» **ABOUT THIS EXERCISE**
In the copy, keep every record exact and leave out all images.

» **Stored items from a collection**
########################################

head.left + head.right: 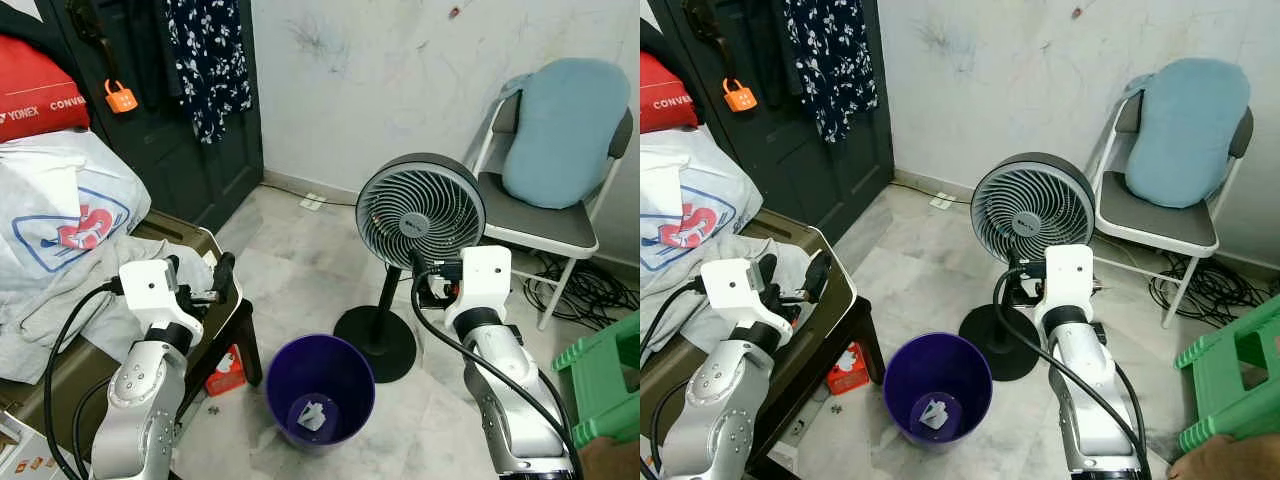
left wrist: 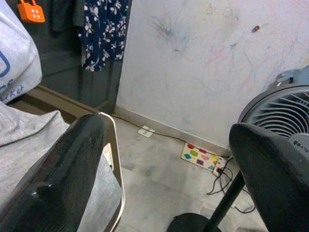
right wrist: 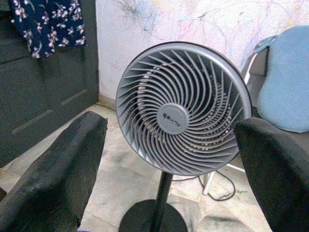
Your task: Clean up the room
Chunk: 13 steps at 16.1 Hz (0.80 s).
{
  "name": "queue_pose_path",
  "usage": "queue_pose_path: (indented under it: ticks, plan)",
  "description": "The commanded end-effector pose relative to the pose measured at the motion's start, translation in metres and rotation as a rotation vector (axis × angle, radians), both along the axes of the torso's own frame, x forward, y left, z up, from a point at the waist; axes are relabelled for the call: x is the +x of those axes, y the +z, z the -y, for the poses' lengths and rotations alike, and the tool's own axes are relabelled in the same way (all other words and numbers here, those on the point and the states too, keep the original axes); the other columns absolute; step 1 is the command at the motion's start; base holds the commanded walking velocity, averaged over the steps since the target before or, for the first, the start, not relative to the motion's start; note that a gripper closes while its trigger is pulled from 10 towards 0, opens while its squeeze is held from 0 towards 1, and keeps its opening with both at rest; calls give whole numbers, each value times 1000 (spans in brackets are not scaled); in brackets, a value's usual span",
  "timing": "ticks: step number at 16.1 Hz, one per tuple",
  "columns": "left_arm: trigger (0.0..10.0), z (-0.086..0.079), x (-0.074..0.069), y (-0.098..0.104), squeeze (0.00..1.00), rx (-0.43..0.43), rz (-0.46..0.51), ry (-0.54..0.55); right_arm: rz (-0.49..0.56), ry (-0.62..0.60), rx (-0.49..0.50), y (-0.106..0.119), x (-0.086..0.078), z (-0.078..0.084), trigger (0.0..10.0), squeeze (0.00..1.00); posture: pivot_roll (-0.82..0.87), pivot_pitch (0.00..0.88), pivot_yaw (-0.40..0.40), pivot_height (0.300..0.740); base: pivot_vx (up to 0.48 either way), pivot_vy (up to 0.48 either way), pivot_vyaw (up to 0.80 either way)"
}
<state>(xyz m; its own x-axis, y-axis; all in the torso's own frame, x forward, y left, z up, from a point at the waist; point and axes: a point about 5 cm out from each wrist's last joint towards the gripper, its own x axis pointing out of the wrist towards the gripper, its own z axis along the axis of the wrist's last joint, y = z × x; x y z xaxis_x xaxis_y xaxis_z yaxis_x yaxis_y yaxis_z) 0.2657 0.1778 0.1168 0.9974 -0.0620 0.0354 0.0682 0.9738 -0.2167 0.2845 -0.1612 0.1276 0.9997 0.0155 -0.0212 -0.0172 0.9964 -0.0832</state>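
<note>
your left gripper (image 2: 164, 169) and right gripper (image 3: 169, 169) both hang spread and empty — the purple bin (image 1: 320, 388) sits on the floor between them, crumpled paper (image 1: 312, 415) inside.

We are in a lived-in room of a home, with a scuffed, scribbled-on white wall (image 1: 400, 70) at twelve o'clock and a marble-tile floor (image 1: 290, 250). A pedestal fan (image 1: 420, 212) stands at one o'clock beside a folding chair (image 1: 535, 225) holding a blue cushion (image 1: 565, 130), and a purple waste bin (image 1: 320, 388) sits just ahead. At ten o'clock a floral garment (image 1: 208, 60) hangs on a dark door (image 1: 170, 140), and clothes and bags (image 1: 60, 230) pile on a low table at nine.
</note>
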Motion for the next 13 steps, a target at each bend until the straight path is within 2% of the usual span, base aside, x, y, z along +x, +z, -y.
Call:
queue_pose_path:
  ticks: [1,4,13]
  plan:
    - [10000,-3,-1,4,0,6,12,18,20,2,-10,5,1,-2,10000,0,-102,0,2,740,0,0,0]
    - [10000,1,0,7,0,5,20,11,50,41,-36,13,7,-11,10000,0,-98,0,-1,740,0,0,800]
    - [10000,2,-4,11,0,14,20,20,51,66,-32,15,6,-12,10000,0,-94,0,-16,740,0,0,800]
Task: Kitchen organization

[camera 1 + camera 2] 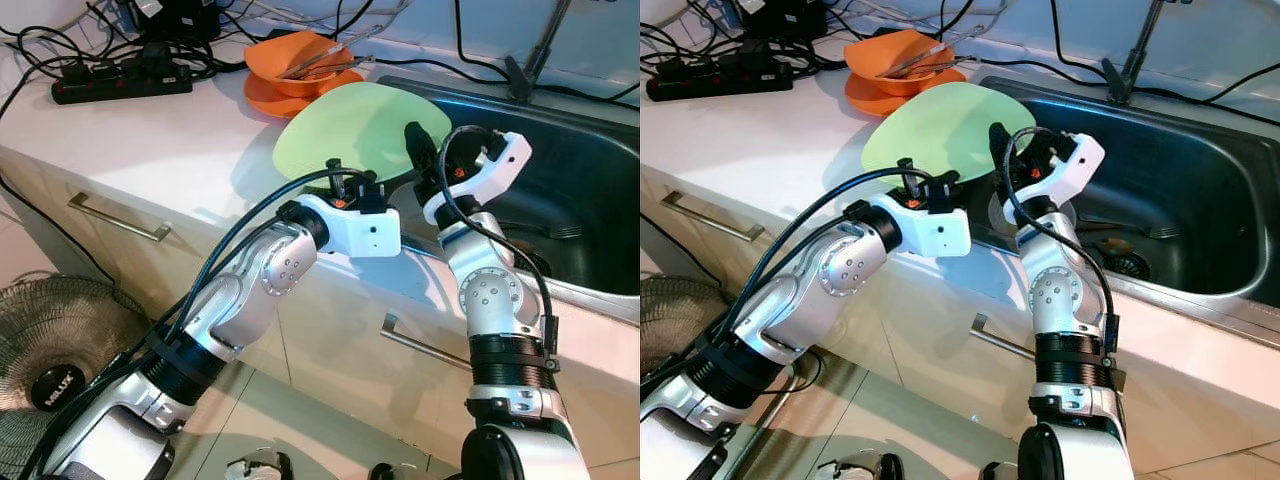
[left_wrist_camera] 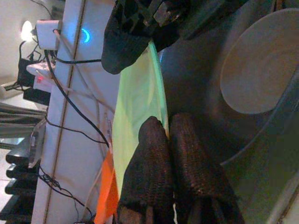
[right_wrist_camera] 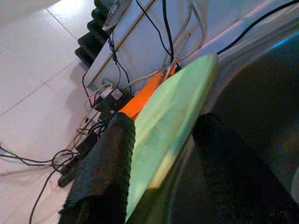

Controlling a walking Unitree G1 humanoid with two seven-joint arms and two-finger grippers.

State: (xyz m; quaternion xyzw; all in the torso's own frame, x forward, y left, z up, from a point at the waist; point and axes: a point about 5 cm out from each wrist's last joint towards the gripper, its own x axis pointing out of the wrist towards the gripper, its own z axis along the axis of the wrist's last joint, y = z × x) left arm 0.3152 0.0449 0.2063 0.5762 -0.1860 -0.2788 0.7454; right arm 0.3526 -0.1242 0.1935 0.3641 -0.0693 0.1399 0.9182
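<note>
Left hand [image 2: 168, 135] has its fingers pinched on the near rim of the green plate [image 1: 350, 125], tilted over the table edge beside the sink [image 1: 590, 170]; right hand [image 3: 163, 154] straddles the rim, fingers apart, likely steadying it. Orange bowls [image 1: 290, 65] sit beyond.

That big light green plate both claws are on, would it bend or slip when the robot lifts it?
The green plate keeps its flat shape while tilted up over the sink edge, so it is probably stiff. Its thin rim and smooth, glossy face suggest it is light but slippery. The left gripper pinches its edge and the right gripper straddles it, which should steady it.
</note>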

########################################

» **RESULT**
head.left + head.right: 
left wrist: 
right wrist: 
Your task: Clean up the room
Chunk: 13 steps at 16.1 Hz (0.80 s).
{
  "name": "queue_pose_path",
  "usage": "queue_pose_path: (indented under it: ticks, plan)",
  "description": "The commanded end-effector pose relative to the pose measured at the motion's start, translation in metres and rotation as a rotation vector (axis × angle, radians), both along the axes of the torso's own frame, x forward, y left, z up, from a point at the waist; axes are relabelled for the call: x is the +x of those axes, y the +z, z the -y, for the poses' lengths and rotations alike, and the tool's own axes are relabelled in the same way (all other words and numbers here, those on the point and the states too, keep the original axes); the other columns absolute; step 1 is the command at the motion's start; base holds the commanded walking velocity, averaged over the steps since the target before or, for the first, the start, not relative to the motion's start; note that a gripper closes while its trigger is pulled from 10 towards 0, opens while its squeeze is held from 0 towards 1, and keeps its opening with both at rest; calls give whole numbers, each value times 1000 (spans in brackets are not scaled); in brackets, a value's usual span",
  "timing": "ticks: step number at 16.1 Hz, one per tuple",
  "columns": "left_arm: trigger (0.0..10.0), z (-0.086..0.079), x (-0.074..0.069), y (-0.098..0.104), squeeze (0.00..1.00), rx (-0.43..0.43), rz (-0.46..0.51), ry (-0.54..0.55); right_arm: rz (-0.49..0.56), ry (-0.62..0.60), rx (-0.49..0.50), y (-0.106..0.119), x (-0.086..0.078), z (-0.078..0.084), trigger (0.0..10.0), squeeze (0.00..1.00); posture: pivot_roll (-0.82..0.87), pivot_pitch (0.00..0.88), pivot_yaw (-0.40..0.40), pivot_height (0.300..0.740); base: pivot_vx (up to 0.48 either way), pivot_vy (up to 0.48 either way), pivot_vyaw (up to 0.80 either way)"
}
<state>(xyz m; its own x-axis, y-axis; all in the torso's own frame, x forward, y left, z up, from a point at the waist; point and axes: a point about 5 cm out from each wrist's last joint towards the gripper, its own x axis pointing out of the wrist towards the gripper, its own z axis along the axis of the wrist's last joint, y = z × x; x y z xaxis_x xaxis_y xaxis_z yaxis_x yaxis_y yaxis_z) 0.2657 0.1778 0.1168 0.9974 -0.0620 0.0354 0.0682 0.9738 -0.2167 0.2845 -0.1612 0.1276 0.9997 0.0155 -0.0212 -0.0172 0.9964 -0.0832</state>
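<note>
your left gripper (image 2: 164, 169) and right gripper (image 3: 169, 169) both hang spread and empty — the purple bin (image 1: 320, 388) sits on the floor between them, crumpled paper (image 1: 312, 415) inside.

We are in a lived-in room of a home, with a scuffed, scribbled-on white wall (image 1: 400, 70) at twelve o'clock and a marble-tile floor (image 1: 290, 250). A pedestal fan (image 1: 420, 212) stands at one o'clock beside a folding chair (image 1: 535, 225) holding a blue cushion (image 1: 565, 130), and a purple waste bin (image 1: 320, 388) sits just ahead. At ten o'clock a floral garment (image 1: 208, 60) hangs on a dark door (image 1: 170, 140), and clothes and bags (image 1: 60, 230) pile on a low table at nine.
</note>
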Motion for the next 13 steps, a target at each bend until the straight path is within 2% of the usual span, base aside, x, y, z along +x, +z, -y.
Call:
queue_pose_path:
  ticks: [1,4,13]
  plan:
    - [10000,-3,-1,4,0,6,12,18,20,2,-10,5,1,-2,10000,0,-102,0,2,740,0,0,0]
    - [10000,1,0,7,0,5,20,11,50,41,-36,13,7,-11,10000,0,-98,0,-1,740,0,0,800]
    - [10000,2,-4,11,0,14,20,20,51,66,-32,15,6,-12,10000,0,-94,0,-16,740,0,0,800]
Task: Kitchen organization

[camera 1 + camera 2] 
[left_wrist_camera] 
[right_wrist_camera] 

Controlling a walking Unitree G1 humanoid with two seven-joint arms and two-finger grippers.

State: (xyz m; quaternion xyzw; all in the torso's own frame, x forward, y left, z up, from a point at the waist; point and axes: a point about 5 cm out from each wrist's last joint towards the gripper, its own x axis pointing out of the wrist towards the gripper, its own z axis along the axis of the wrist's last joint, y = z × x) left arm 0.3152 0.0449 0.2063 0.5762 -0.1860 -0.2788 0.7454; right arm 0.3526 -0.1242 0.1935 0.3641 -0.0693 0.1399 0.9182
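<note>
Left hand [image 2: 168, 135] has its fingers pinched on the near rim of the green plate [image 1: 350, 125], tilted over the table edge beside the sink [image 1: 590, 170]; right hand [image 3: 163, 154] straddles the rim, fingers apart, likely steadying it. Orange bowls [image 1: 290, 65] sit beyond.

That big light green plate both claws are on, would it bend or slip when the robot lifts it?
The green plate keeps its flat shape while tilted up over the sink edge, so it is probably stiff. Its thin rim and smooth, glossy face suggest it is light but slippery. The left gripper pinches its edge and the right gripper straddles it, which should steady it.
</note>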

The work on this exercise is now complete.